Vectorless RAG — Advanced PDF Parser with Intelligent OCR

─────────────────────────────────────────────────────────────────────────────

Features:

- Automatic detection of text-based vs scanned PDFs

- Configurable OCR quality presets (FAST to MAXIMUM)

- Multi-language OCR support (English, French, Spanish, German, Hindi, etc.)

- Intelligent text cleaning and post-processing

- Performance optimizations for large documents

- Headings and table extraction for text-based PDFs

- Graceful fallback and error handling

─────────────────────────────────────────────────────────────────────────────

"""

import os
import re
import time
from dataclasses import dataclass, field
from pathlib import Path
from typing import Optional, Dict, Any
from concurrent.futures import ThreadPoolExecutor, as_completed

import fitz  # PyMuPDF
import pdfplumber
from dotenv import load_dotenv
from loguru import logger

# ========== TESSERACT CONFIGURATION ==========
import pytesseract

# Set Tesseract path (update if different)
TESSERACT_PATH = r"C:\Program Files\Tesseract-OCR\tesseract.exe"
TESSDATA_PATH = r"C:\Program Files\Tesseract-OCR\tessdata"

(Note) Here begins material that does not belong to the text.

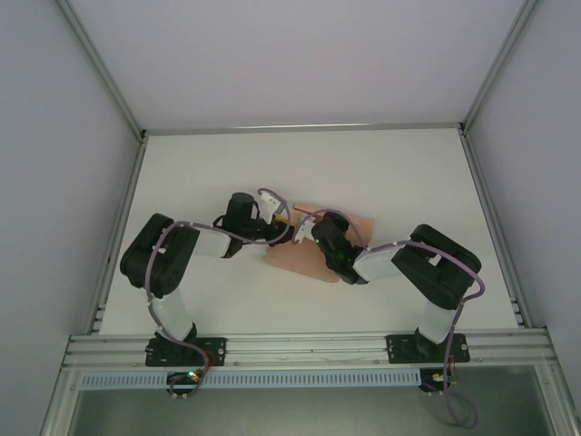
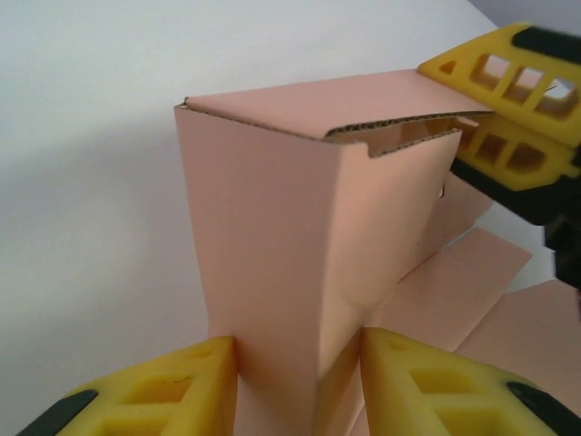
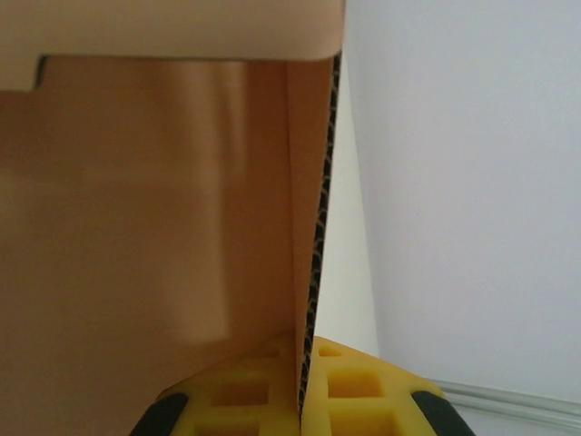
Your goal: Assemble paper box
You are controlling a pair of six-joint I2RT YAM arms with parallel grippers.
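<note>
At the middle of the surface [image 1: 381, 173], between my two arms, the paper box [image 2: 272, 227] sits half-formed. One corner stands up with a flap bent over its top, while several panels lie flat beside it. My right pincer [image 3: 304, 354] is clamped on the thin edge of an upright wall, the corrugated edge running straight down between its pads. My left pincer [image 2: 300, 350] has its jaws parted around the standing corner, a finger close on each side. I cannot tell whether they press the card or merely flank it.

The main risk I see is the fold springing back. The card looks stiff, and if the left jaws are slack, only the right's narrow bite holds the shape. Any sideways pull could slide the edge out and let the wall flop down. The opposite fault is just as likely: closing the left hard on a hollow corner could crush it or crease it off the score line. The bent-over flap looks untucked, so it could catch on a finger of the right pincer. With both wrists this near each other, a careless reach could also knock them together.
</note>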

if os.path.exists(TESSERACT_PATH):
    pytesseract.pytesseract.tesseract_cmd = TESSERACT_PATH
    print(f"✅ Tesseract configured: {TESSERACT_PATH}")
else:
    print(f"⚠️ Tesseract not found at {TESSERACT_PATH}")

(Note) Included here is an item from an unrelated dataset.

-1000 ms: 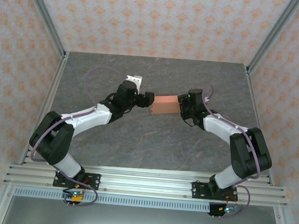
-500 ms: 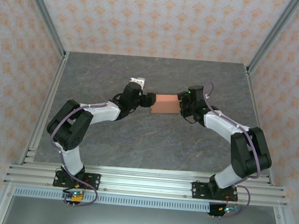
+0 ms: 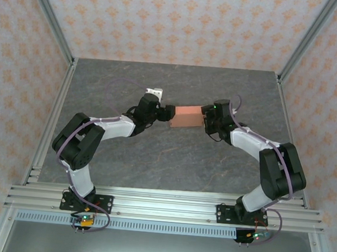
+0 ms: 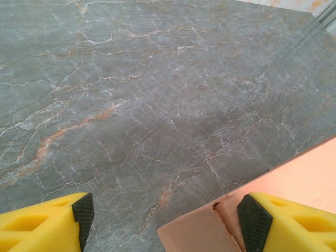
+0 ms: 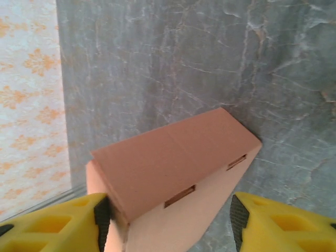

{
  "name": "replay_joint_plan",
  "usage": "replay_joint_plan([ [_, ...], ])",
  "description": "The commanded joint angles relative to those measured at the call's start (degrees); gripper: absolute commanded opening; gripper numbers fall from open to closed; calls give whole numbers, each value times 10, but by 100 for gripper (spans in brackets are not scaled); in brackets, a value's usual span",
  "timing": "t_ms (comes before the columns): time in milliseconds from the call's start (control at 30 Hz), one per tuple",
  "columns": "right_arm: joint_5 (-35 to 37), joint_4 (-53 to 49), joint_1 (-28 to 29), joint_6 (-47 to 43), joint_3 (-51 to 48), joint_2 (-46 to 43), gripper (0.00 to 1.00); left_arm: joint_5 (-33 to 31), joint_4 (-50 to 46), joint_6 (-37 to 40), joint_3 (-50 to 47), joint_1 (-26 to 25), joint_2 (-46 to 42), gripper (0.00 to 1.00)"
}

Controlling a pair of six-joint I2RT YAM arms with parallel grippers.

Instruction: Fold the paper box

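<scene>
Showing the left gripper (image 3: pixel 168 112) gaping wide, one pad (image 4: pixel 252 226) just beside a torn corner of the paper box (image 3: pixel 187 116), lying closed on the grey table (image 3: pixel 171 161); then the right gripper (image 3: pixel 205 120) straddling its other end, jaws loosely parted; patterned walls (image 3: pixel 177 20) enclosing.

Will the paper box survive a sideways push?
The paper box looks light, thin hollow card, so it should slide on the smooth table. Probably dents easily; a corner seam gapes. Flat sides: unlikely to roll.

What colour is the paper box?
The box is plain salmon-orange, clearest in the right wrist view.
</scene>
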Motion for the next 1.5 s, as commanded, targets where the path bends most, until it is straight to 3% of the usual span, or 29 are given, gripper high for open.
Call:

# Set TESSDATA_PREFIX environment variable
os.environ['TESSDATA_PREFIX'] = TESSDATA_PATH

OCR_AVAILABLE = True
# =============================================

load_dotenv()

# ─── Constants ───────────────────────────────────────────────────────────────

PDF_INPUT_DIR = os.getenv("PDF_INPUT_DIR", "data/")
HEADING_MIN_FONT_SIZE = 11.0

# OCR Quality Presets
OCR_PRESETS = {
    "FAST": {
        "dpi": 150,
        "description": "Fastest (150 DPI) - Best for drafts and large documents",
        "preprocess": False,
        "timeout": 30
    },
    "BALANCED": {
        "dpi": 200,
        "description": "Balanced (200 DPI) - Good for most documents",
        "preprocess": True,
        "timeout": 60
    },
    "HIGH_QUALITY": {
        "dpi": 300,
        "description": "High Quality (300 DPI) - Best for printed text",
        "preprocess": True,
        "timeout": 120
    },
    "VERY_HIGH": {
        "dpi": 400,
        "description": "Very High (400 DPI) - For small fonts and dense text",
        "preprocess": True,
        "timeout": 180
    },
    "MAXIMUM": {
        "dpi": 600,
        "description": "Maximum (600 DPI) - Best quality, slowest",
        "preprocess": True,
        "timeout": 300
    }
}

# Language Support
OCR_LANGUAGES = {
    "eng": "English",
    "fra": "French",
    "deu": "German",
    "spa": "Spanish",
    "ita": "Italian",
    "por": "Portuguese",
    "rus": "Russian",
    "hin": "Hindi",
    "chi_sim": "Chinese (Simplified)",
    "chi_tra": "Chinese (Traditional)",
    "jpn": "Japanese",
    "kor": "Korean",
    "ara": "Arabic",
    "tur": "Turkish",
    "nld": "Dutch",
    "pol": "Polish",
    "swe": "Swedish"
}


# ─── Data Models ─────────────────────────────────────────────────────────────

@dataclass
class TextBlock:
    text: str
    page_number: int
    block_index: int
    bbox: tuple[float, float, float, float]
    font_size: float = 0.0
    font_name: str = ""
    is_bold: bool = False


@dataclass
class Heading:
    text: str
    page_number: int
    level: int
    font_size: float
    bbox: tuple[float, float, float, float]


@dataclass
class TableData:
    page_number: int
    table_index: int
    rows: list[list[str]]
    bbox: tuple[float, float, float, float]

    @property
    def headers(self) -> list[str]:
        return self.rows[0] if self.rows else []

    @property
    def data_rows(self) -> list[list[str]]:
        return self.rows[1:] if len(self.rows) > 1 else []


@dataclass
class ParsedPage:
    page_number: int
    width: float
    height: float
    raw_text: str
    headings: list[Heading] = field(default_factory=list)
    blocks: list[TextBlock] = field(default_factory=list)
    tables: list[TableData] = field(default_factory=list)
    ocr_confidence: float = 0.0
    processing_time: float = 0.0


@dataclass
class DocumentMetadata:
    file_name: str
    file_path: str
    page_count: int
    title: str = ""
    author: str = ""
    subject: str = ""
    creator: str = ""
    has_toc: bool = False
    is_scanned: bool = False
    ocr_quality: str = ""
    ocr_language: str = ""
    total_processing_time: float = 0.0


@dataclass
class ParsedDocument:
    metadata: DocumentMetadata
    outline: list[dict]
    pages: list[ParsedPage]

    def get_all_text(self) -> str:
        return "\n\n".join(p.raw_text for p in self.pages if p.raw_text.strip())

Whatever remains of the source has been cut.